* [Exercise goal]:
Copy, exactly and without additions, every line in the records below from the one holding "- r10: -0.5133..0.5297" through the one holding "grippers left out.", both ends included.

* [Record set]:
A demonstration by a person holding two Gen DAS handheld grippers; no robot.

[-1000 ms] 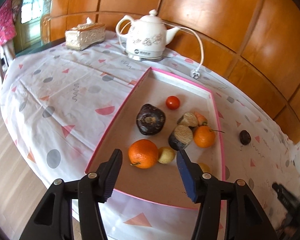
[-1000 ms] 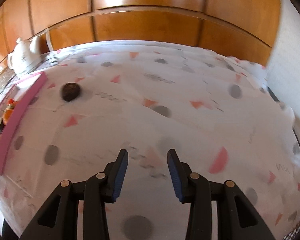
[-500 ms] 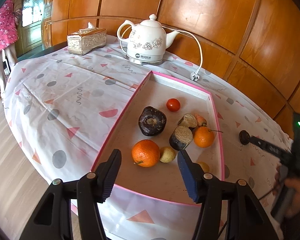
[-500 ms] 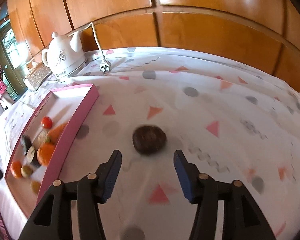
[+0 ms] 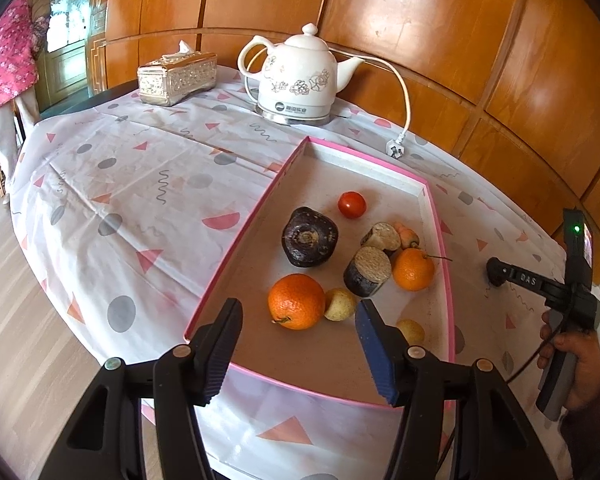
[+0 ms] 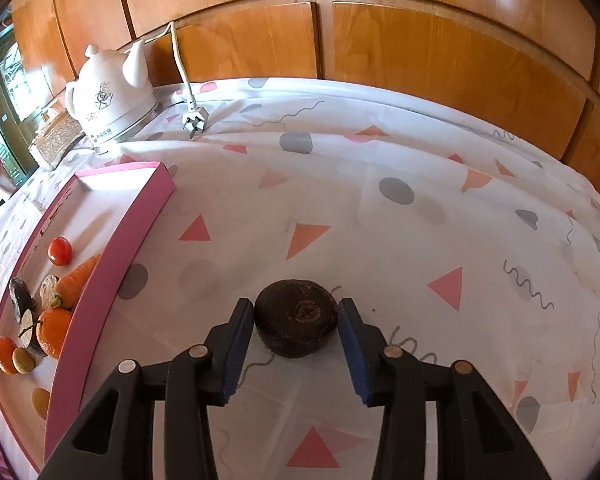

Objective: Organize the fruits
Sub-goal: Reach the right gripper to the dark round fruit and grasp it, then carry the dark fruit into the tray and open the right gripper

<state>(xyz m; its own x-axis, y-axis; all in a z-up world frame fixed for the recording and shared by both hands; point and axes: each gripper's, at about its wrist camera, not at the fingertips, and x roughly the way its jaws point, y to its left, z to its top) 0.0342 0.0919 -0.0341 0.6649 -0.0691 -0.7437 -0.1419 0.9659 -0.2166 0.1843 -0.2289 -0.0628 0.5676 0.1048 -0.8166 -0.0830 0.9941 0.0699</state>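
Dark, rough and round, a root [image 6: 296,322] is bracketed on the patterned tablecloth [image 6: 380,220] by the right gripper [image 6: 296,326], its ribbed pads spread beside it. The left gripper [image 5: 298,346] is held wide above the pink-rimmed tray [image 5: 444,248] of dimpled oranges [image 5: 296,301].

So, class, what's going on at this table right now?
A person is sorting produce into a pink tray with two handheld grippers. The right gripper brackets a dark round fruit lying on the tablecloth outside the tray; whether the pads press it is unclear. The left gripper hovers open over the tray's near end, above a large orange.
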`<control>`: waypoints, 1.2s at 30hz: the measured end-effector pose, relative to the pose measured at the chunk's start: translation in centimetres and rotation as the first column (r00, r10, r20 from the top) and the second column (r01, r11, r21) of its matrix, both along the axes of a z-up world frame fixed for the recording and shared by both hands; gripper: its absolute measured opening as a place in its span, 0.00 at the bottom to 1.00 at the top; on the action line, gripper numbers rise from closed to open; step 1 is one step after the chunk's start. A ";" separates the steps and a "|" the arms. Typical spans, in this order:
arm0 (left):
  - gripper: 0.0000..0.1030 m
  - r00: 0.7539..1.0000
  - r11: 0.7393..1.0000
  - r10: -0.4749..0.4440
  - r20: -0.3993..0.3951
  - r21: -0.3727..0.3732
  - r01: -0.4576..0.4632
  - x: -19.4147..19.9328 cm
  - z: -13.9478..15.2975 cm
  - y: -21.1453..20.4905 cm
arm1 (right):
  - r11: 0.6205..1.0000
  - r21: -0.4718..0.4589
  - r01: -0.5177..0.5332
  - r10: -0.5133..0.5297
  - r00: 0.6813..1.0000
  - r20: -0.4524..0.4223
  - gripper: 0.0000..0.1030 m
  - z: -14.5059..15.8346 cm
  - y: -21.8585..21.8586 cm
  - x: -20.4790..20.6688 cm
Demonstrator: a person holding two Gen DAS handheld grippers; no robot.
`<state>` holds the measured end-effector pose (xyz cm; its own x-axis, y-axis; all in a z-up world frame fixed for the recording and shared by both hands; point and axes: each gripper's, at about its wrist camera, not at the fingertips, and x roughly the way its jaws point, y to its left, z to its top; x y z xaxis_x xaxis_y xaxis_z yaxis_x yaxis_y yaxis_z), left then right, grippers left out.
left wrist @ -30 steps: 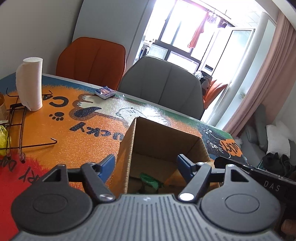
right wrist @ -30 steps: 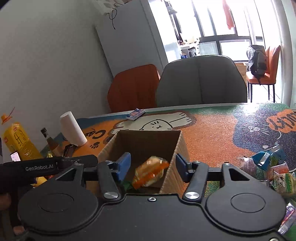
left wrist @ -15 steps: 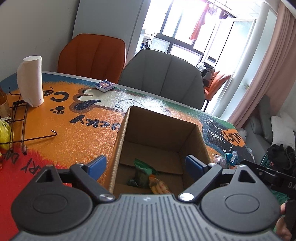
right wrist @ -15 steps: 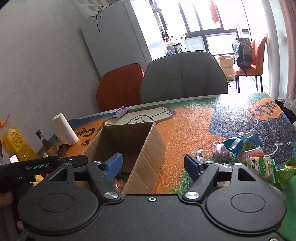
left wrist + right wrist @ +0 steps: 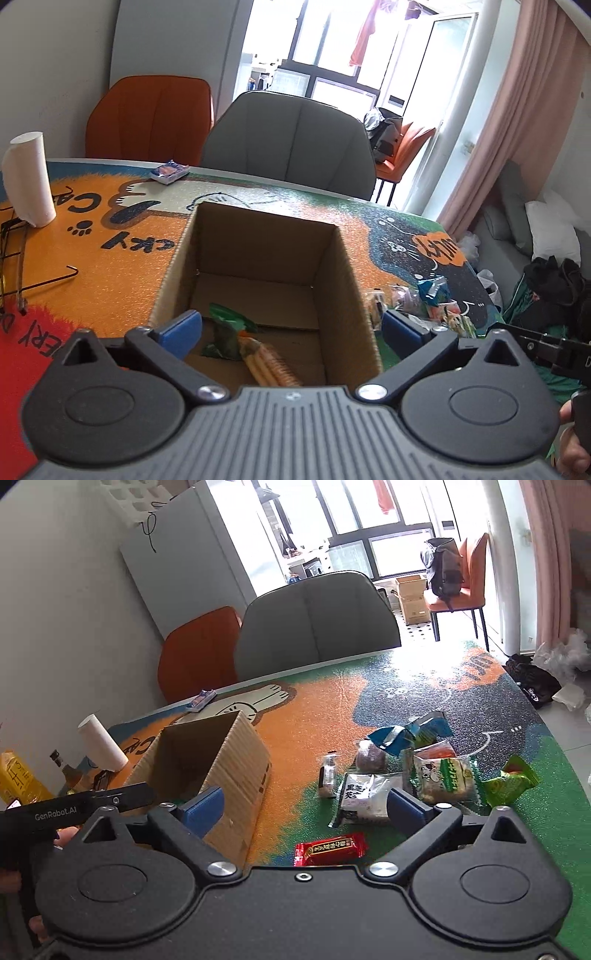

* [Output for this exercise]:
  - r10: -0.5133..0.5297
  - r00: 0.6813..1.0000
  - r20: -0.4524..0.4223
  - gripper: 0.0000..0.1030 m
  - z: -14.5059..15.8346 cm
  - y: -21.8585..21.8586 cm
  - x: -20.4790..20.6688 cm
Demonstrator: a person holding two Gen DAS handheld grippers; no robot.
`<state>` holds the measured end-effector pose (xyz cm; its own x-axis, y-axis; all in a z-up world frame fixed for the recording and shared by both hands; point and axes: each gripper's, at about its wrist camera, not at the fingertips, and x roughly the way its jaws point, y to its left, z to its top; x y z xaxis_x xaxis_y xaxis_z yaxis_x yaxis_y yaxis_z), left then right, grippers left out.

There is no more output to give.